By Steven M. Struhl, ConvergeAnalytic.
Bayes Nets (or Bayesian Networks) give remarkable results in determining the effects of many variables on an outcome. They typically perform strongly even in cases when other methods falter or fail. These networks have had relatively little use with business-related problems, although they have worked successfully for years in fields such as scientific research, public safety, aircraft guidance systems and national defense. Bayes Nets fully warrant wider use.
Importantly, they often outperform regression, particularly in determining variables’ effects. Regression is one of the most august multivariate methods, and among the most studied and applied. However, it has some properties that make it less than ideal for determining the strengths of variables in influencing outcomes. Let’s go over a small example and then talk about some properties of networks that lead to their typically strong performance.
A small example: Bayes Nets vs. regression
We compared Bayes Nets to regression in a study that measured reaction speed to specific words and purchase interest. That is, people were shown words on a computer that were supposed to be associated with different products. They were asked to click if they agreed the word applied.

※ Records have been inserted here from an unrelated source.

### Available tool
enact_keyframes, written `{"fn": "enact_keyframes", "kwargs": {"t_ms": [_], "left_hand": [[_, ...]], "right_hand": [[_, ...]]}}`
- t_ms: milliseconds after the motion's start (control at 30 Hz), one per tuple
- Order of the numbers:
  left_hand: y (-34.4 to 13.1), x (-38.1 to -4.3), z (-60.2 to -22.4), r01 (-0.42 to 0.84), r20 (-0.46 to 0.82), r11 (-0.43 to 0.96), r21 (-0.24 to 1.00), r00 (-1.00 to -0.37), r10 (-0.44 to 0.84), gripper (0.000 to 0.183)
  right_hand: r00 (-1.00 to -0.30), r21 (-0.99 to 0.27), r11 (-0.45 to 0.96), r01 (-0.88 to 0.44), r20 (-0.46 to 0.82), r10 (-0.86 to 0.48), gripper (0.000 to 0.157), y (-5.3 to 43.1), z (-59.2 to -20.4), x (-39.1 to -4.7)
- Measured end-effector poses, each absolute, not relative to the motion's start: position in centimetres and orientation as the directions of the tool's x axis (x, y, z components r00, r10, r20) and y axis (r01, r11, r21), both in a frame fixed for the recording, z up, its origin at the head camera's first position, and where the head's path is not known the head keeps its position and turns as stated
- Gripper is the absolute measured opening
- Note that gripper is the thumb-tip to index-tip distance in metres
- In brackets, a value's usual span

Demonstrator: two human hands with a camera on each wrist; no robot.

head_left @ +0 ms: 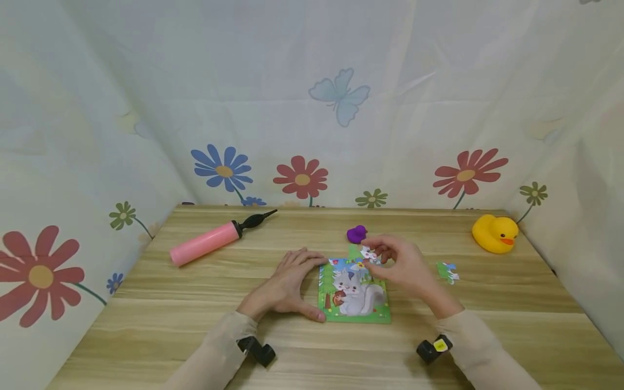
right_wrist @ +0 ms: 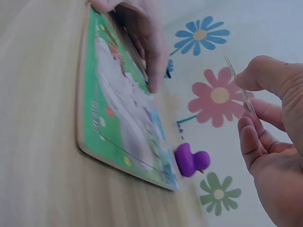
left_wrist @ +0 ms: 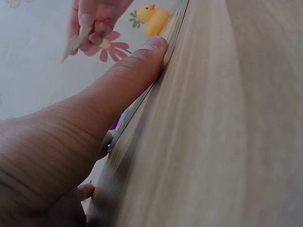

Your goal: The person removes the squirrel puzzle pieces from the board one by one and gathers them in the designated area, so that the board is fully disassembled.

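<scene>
A squirrel jigsaw puzzle [head_left: 358, 298] in a flat board lies mid-table. Along its left side my left hand [head_left: 290, 284] is spread, with the thumb at the near left corner and the fingers by the far left corner. Between thumb and fingers my right hand [head_left: 402, 265] pinches a thin puzzle piece [head_left: 369, 253], raised over the board's far right part. The right wrist view shows that piece [right_wrist: 231, 66] edge-on and apart from the board. A loose puzzle piece [head_left: 447, 272] lies on the table to the right of the right hand.
A small purple duck [head_left: 357, 234] sits just beyond the board. At the far right is a yellow rubber duck [head_left: 494, 234]. A pink hand pump [head_left: 207, 244] with a black nozzle lies at the left. Flowered cloth surrounds the wooden table [head_left: 195, 303].
</scene>
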State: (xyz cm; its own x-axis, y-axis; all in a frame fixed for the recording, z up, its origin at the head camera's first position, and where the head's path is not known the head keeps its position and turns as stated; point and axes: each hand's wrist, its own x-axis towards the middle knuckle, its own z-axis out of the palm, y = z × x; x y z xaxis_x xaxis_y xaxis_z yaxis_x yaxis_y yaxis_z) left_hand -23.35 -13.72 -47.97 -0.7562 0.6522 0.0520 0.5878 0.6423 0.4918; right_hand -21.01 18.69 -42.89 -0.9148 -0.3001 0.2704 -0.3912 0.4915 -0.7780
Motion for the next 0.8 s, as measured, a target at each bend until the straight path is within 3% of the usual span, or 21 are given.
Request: {"fn": "enact_keyframes", "kwargs": {"t_ms": [233,533,800], "left_hand": [[-13.5,-23.4,-47.9,0.587,0.049,0.639,0.497,-0.754,0.655,0.125],[-13.7,-23.4,-48.1,0.586,0.046,0.646,0.489,-0.757,0.652,0.124],[-13.8,-23.3,-48.0,0.579,0.046,0.643,0.501,-0.76,0.648,0.123]], "right_hand": [[-0.935,-0.771,0.534,-0.347,0.239,-0.262,0.042,22.0,-41.1,-20.5],[-0.888,-0.719,0.521,-0.461,0.369,-0.275,0.04,25.6,-39.7,-20.0],[-0.892,-0.693,0.565,-0.447,0.395,-0.221,0.042,28.6,-38.7,-18.6]]}}
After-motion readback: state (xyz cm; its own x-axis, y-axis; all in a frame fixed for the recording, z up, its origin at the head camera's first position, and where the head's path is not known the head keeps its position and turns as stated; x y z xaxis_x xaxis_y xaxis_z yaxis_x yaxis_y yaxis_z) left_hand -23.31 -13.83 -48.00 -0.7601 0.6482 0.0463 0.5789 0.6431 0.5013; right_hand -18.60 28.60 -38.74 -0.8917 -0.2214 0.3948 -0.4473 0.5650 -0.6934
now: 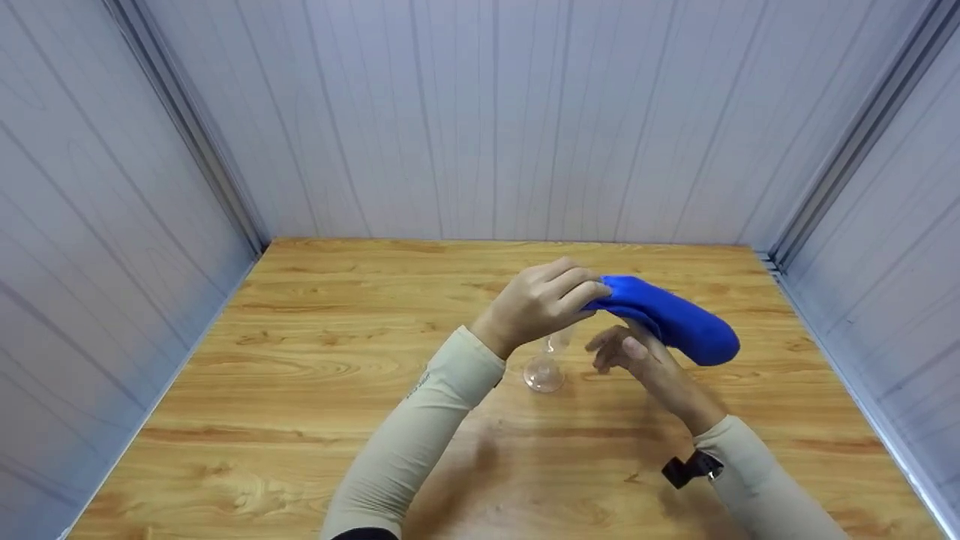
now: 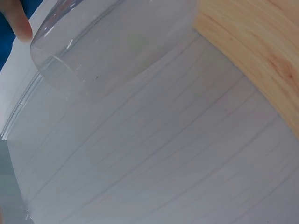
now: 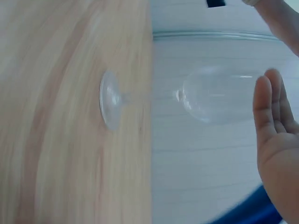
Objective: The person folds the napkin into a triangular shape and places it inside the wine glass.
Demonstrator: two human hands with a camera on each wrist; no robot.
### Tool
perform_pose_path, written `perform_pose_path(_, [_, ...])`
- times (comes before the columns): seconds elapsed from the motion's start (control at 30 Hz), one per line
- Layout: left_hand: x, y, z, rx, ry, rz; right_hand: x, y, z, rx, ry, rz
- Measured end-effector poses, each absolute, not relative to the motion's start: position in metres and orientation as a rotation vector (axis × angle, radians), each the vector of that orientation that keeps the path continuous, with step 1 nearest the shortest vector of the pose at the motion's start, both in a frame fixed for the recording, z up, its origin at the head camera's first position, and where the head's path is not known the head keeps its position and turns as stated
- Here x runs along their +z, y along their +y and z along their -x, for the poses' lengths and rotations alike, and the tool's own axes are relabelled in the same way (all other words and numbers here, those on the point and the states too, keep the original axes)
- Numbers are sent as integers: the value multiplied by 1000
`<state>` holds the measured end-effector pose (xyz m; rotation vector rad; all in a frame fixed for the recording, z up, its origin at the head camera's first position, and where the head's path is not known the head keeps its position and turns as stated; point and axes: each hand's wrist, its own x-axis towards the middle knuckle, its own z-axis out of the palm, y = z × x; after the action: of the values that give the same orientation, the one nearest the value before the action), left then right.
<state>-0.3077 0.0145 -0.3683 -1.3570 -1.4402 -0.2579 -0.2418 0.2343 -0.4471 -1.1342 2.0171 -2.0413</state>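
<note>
A clear stemmed wine glass stands upright on the wooden table, its round foot (image 1: 544, 373) showing below my left hand (image 1: 544, 300). That hand grips one end of a blue cloth (image 1: 667, 319), which stretches off to the right with a rounded, drooping end. My right hand (image 1: 649, 364) is under the cloth, fingers apart from the glass and holding nothing that I can see. In the right wrist view the right hand (image 3: 280, 149) has its fingers extended near the bowl of the wine glass (image 3: 219, 95). The glass bowl (image 2: 117, 46) also fills the top of the left wrist view.
The wooden table (image 1: 300, 375) has pale panelled walls (image 1: 480, 120) at its back and both sides. A small black device (image 1: 690, 469) is strapped at my right wrist.
</note>
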Motion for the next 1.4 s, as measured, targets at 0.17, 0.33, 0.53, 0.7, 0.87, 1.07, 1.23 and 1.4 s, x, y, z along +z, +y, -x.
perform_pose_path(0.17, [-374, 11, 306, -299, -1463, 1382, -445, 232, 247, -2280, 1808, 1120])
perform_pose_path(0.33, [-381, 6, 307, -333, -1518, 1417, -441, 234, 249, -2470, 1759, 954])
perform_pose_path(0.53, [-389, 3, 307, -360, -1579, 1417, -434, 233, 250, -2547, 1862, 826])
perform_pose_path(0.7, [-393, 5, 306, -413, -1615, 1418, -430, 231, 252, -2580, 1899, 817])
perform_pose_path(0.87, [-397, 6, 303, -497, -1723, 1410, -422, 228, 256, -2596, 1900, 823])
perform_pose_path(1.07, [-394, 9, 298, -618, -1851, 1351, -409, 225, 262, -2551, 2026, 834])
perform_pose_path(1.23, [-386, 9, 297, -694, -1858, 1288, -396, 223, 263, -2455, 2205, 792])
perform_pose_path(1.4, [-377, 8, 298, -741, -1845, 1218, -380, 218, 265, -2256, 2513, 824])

The idea was that clicking more quickly meant they found a closer association between the word and the brand. A quicker response got a higher score, and no answer got a zero. Scores ranged up to about 650, while the target variable, purchase intent, ranged from 1 to 5.
The questions this tried to answer: whether there was any systematic relationship, and if so, which words had the strongest associations. Regular (OLS) regression did not do well with this. Only four of the eleven measured variables entered the model, and the explained variance was only 30.4%.
Regression might not have been working well due to the target ranging only from 1 to 5—regression expects that all variables can take an infinite number of values. Therefore, we also tried variants of the linear modeling family designed for target variables having just a few values, discriminant analysis and multinomial logit. Results were similarly poor.
Bayes Nets, however, found relationships for all variables, with a clear hierarchy of strengths, and 84.1% correct prediction. The question that arises, then, is what made Bayes Nets so much better at finding effects?
How Bayes Nets work
As the term network implies, connections form between the variables based on how they most closely align across their distributions (or patterns of values). Variables closest to each other have the strongest similarities in these patterns.
Variables being in a network also means that they all influence one another—a change in one affects all other variables. Variables closest to each other have the most influence on each other. This pattern of effects has been compared to ripples moving from a disturbance in a pond. Movements are largest at points closest to whatever caused the ripples, and there is some movement—even if slight—at all points.
Networks can be self-assembling, finding the best pattern of connections to explain (or predict) the target variable. They learn the structures of the data, looking for the strongest connections. In the word-association analysis, we made a target-centered net, so that all variables connected with the target (purchase intent), but otherwise they connected to each other based solely on patterns in the data.
In Figure 1, we have another small self-assembled network, where the target variable is share of new business. The connections are sensible and the prediction level very strong.
Bayes Nets’ ability to include effects from all variables differs sharply from the rules of regression. Regression assumes that when one variable changes, all other variables remain the same.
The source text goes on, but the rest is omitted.